Celui qui hérite de la totalité de cette première science hérite à la fois des sciences exotériques (ẓāhir) et ésotériques (bāṭin) et peut interpréter chaque verset du Coran selon une multiplicité de significations allant jusqu’à 72 sens.

La première de ses sous-parties englobe, quant à elle, la connaissance des sphères célestes (aflāk), des constellations (burūj) et des mouvements des astres (kawākib).

À cela s’ajoutent encore : 4 sciences relatives aux décrets divins ; 6 sciences relatives aux fondements de la Création ; 8 sciences propres au genre humain (ʿulūm Ādamiyya), liées au degré de la Wāḥidiyya dans le Hāhūt, qui correspond à la réalité du verset : « Et Il enseigna à Adam tous les Noms. » Et tant d’autres sciences, accessibles ou inaccessibles, connues ou méconnues, manifestes ou cachées, dont aucune intelligence humaine ne saurait mesurer entièrement l’étendue.

Allah dit :

« … et il ne vous a été donné que peu de science. »

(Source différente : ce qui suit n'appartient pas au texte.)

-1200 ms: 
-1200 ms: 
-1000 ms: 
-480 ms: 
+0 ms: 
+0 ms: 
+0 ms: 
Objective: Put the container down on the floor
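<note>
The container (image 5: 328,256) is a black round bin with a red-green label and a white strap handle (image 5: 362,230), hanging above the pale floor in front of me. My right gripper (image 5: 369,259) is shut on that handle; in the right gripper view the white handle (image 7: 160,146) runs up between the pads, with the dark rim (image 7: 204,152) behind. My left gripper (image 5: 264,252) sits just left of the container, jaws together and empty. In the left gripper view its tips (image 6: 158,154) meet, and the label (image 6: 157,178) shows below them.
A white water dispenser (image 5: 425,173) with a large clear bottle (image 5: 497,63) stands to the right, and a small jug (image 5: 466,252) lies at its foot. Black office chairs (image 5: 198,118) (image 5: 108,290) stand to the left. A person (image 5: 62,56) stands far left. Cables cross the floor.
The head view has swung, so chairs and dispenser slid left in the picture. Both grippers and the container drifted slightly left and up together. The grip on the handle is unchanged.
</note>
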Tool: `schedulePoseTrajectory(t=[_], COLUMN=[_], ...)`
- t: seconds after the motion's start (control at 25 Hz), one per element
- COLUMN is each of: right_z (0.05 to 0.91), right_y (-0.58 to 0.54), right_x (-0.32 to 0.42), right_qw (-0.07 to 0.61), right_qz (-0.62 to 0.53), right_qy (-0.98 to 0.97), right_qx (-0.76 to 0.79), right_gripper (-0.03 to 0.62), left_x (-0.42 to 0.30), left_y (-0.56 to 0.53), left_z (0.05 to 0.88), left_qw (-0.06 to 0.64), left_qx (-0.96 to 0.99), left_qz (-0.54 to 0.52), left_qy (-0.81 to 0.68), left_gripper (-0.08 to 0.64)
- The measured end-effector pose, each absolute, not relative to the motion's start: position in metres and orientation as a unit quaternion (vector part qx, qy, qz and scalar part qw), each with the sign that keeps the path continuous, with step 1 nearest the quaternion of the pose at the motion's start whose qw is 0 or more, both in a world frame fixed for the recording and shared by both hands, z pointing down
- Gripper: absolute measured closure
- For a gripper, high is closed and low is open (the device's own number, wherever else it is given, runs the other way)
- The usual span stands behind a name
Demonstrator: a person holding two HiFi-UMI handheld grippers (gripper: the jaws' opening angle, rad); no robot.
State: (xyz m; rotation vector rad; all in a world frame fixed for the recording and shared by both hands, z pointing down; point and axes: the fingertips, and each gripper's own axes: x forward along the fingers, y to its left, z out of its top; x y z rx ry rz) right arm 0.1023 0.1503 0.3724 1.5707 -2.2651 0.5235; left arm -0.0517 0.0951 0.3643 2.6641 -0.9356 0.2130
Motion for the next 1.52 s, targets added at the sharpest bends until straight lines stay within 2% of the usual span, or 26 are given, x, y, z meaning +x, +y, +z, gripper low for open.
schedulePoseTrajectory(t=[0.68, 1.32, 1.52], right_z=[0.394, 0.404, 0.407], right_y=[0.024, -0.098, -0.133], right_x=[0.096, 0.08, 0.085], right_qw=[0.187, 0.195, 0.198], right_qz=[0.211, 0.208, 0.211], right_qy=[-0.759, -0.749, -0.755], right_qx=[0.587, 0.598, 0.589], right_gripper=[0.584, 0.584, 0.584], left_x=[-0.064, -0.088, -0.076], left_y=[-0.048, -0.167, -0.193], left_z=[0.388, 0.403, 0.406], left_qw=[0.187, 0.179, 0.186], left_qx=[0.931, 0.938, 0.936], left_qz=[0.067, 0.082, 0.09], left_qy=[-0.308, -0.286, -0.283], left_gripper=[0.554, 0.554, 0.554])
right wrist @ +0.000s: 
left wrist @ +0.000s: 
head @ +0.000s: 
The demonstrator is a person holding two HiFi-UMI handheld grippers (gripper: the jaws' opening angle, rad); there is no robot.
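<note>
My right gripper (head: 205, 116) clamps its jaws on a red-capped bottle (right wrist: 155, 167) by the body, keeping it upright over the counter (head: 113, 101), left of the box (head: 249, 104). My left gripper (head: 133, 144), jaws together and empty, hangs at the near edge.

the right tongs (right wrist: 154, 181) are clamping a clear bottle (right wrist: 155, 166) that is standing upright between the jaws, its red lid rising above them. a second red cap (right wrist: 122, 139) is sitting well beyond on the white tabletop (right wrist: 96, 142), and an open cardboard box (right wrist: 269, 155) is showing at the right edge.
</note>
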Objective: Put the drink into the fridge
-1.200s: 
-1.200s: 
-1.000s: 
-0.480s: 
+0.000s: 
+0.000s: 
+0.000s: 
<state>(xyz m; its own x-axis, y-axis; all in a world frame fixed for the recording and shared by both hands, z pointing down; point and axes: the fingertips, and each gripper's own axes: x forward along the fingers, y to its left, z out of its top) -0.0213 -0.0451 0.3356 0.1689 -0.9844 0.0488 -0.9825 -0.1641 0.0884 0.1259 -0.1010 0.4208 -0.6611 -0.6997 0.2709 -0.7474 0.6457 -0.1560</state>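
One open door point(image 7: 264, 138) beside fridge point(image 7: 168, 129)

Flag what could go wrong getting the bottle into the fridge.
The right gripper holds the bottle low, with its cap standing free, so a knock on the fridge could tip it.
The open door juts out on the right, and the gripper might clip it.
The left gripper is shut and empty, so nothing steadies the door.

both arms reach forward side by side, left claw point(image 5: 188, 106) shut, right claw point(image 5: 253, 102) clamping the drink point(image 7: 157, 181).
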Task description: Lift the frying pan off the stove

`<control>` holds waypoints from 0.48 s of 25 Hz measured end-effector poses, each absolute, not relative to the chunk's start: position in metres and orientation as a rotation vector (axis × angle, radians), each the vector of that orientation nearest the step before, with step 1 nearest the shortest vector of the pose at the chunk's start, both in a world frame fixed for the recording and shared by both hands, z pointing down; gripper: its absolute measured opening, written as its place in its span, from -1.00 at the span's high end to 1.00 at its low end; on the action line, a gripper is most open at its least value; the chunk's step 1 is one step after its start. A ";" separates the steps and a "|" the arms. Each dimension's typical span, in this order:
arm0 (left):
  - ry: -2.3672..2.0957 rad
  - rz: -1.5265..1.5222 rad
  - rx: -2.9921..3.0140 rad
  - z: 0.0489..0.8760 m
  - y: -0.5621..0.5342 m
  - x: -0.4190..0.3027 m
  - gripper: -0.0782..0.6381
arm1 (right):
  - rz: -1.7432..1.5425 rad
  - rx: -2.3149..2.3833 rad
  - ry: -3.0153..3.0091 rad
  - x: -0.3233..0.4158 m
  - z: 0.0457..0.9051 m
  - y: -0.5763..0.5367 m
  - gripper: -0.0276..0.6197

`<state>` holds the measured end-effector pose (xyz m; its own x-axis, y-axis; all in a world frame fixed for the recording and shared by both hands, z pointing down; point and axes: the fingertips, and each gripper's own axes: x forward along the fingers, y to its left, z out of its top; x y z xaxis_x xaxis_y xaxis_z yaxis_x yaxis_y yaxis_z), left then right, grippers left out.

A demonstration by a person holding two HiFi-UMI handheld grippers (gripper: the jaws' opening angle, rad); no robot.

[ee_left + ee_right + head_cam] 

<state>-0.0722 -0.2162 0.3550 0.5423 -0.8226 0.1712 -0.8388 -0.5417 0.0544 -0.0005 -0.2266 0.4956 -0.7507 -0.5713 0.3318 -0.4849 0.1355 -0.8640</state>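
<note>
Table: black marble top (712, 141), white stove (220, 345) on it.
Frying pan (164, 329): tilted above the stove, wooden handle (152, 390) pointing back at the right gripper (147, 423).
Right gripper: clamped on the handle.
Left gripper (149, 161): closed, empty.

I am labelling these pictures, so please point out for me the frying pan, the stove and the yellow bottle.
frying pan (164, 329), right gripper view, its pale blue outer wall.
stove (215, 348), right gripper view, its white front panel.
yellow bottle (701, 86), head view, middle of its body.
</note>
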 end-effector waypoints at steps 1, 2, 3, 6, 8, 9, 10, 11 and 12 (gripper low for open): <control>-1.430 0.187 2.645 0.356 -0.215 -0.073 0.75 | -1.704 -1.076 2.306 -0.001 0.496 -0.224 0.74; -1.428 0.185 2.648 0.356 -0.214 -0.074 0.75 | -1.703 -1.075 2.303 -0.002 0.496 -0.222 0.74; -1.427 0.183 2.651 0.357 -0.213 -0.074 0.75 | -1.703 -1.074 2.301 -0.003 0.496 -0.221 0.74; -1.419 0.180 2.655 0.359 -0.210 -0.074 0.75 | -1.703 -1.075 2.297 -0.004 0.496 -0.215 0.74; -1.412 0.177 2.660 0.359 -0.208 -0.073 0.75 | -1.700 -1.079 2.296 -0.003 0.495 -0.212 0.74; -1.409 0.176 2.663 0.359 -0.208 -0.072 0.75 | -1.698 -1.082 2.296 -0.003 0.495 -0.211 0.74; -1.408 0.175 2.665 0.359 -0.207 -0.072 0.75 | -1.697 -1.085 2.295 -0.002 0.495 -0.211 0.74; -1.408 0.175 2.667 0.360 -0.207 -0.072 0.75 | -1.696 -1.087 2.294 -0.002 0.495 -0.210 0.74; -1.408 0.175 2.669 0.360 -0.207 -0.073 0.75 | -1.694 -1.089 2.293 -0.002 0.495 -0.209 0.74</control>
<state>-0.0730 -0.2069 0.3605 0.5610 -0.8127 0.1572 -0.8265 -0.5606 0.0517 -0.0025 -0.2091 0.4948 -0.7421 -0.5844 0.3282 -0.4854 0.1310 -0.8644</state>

L’ensemble de ces sciences est résumé dans 28 héritages, qu’Allah a préservés dans la réalité des 28 lettres. À chaque lettre, Il a assigné un ange chargé d’en préserver la réalité. Et seul celui qui a bu à ces 28 sources peut prétendre à la station du Khatm al-Wilāya al-Muḥammadiyya, le Sceau de la Sainteté muhammadienne.